According to Karl Lagerfeld, Models Should “Join a Nunnery” If They Don’t Want Their Pants Pulled Down
One would think that, after the months of momentum and activism that the Me Too and Time’s Up Movement, certain people would have learned to either speak more intelligently about the movement or just shut the hell up. Chanel and Fendi designer Karl Lagerfeld apparently did not get the memo.
The 84-year-old designer, in an interview with Numéro Magazine released last week, expressed that he was “fed up” with the movements to end sexual harassment and sexual violence, in true old-man-yelling-at-the-sky fashion: “What shocks me most in all of this are the starlets who have taken 20 years to remember what happened. Not to mention the fact there are no prosecution witnesses.”
Because we have not gone through that several times. These women didn’t “take 20 years to remember.” They were silenced and encouraged to stay that way through violent and highly intimidating means, and multiple players across industries were complicit in allowing men like Harvey Weinstein to be horrible monsters.

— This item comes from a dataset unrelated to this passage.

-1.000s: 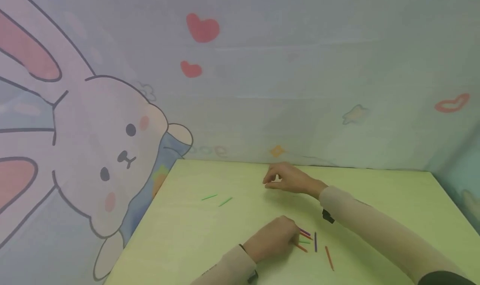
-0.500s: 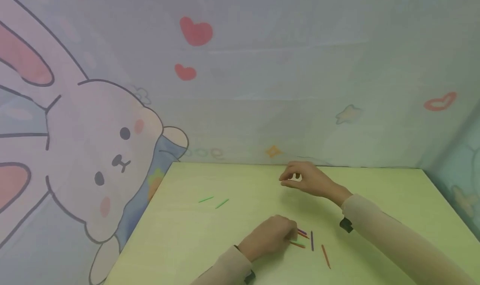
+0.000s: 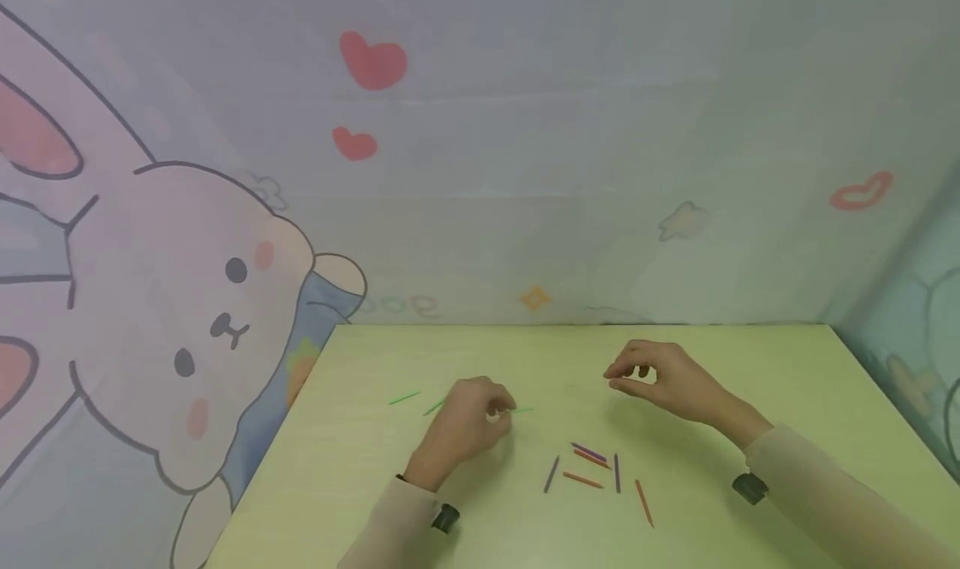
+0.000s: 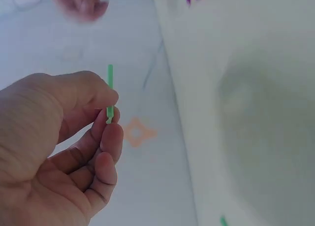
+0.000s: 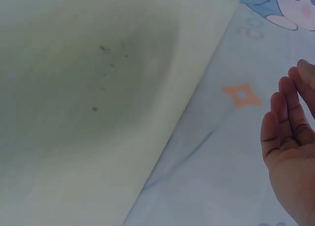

Oh, but don’t worry, Lagerfeld doesn’t like Weinstein because, apparently they, had a problem with each other before. “I had a problem with him at [the] amfAR [Gala],” he said. “No, it wasn’t of a sexual nature, but a professional one. I’ll spare you the details, but he isn’t exactly what you might call a man of his word.”
When asked if the movement will affect the way he does business in the future, Lagerfeld said of course not, because it’s apparently too much for designers to have to care about the comfort or concerns of the women modeling for them.
“I read somewhere that now you must ask a model if she is comfortable with posing. It’s simply too much, from now on, as a designer, you can’t do anything,” the German creative director explained, before bringing up the sexual misconduct accusations against Interview magazine creative director Karl Templar. “As for the accusations against the poor Karl Templar, I don’t believe a single word of it. A girl complained he tried to pull her pants down and he is instantly excommunicated from a profession that up until then had venerated him. It’s unbelievable.”
That led to him punctuating an already horrible statement by adding, “If you don’t want your pants pulled about, don’t become a model! Join a nunnery, there’ll always be a place for you in the convent. They’re recruiting even!”
Queen Chrissy delivered the appropriate clap back:
surely there is an in-between here, karl pic.twitter.com/hCPWNaRCWC
— christine teigen (@chrissyteigen) April 14, 2018
Now, one could argue that what Lagerfeld meant was if you can’t handle having a designer make an adjustment on your clothing, don’t become a model, but that’s something every model is aware of. These women are not children. They are adults who are able to separate a touch that feels inappropriate from one that is just a mechanical adjustment.
Detractors of Me Too will state that the movement “infantilizes women” or “removes their agency” in sexual situations, but I find the most insulting thing is the assumption that women are so stupid and so fragile that we can’t tell the difference between sexually threatening situations and something innocuous.
So maybe it’s Karl Lagerfeld who needs to go into isolation and let the models do their job, which doesn’t include feeling uncomfortable on a shoot.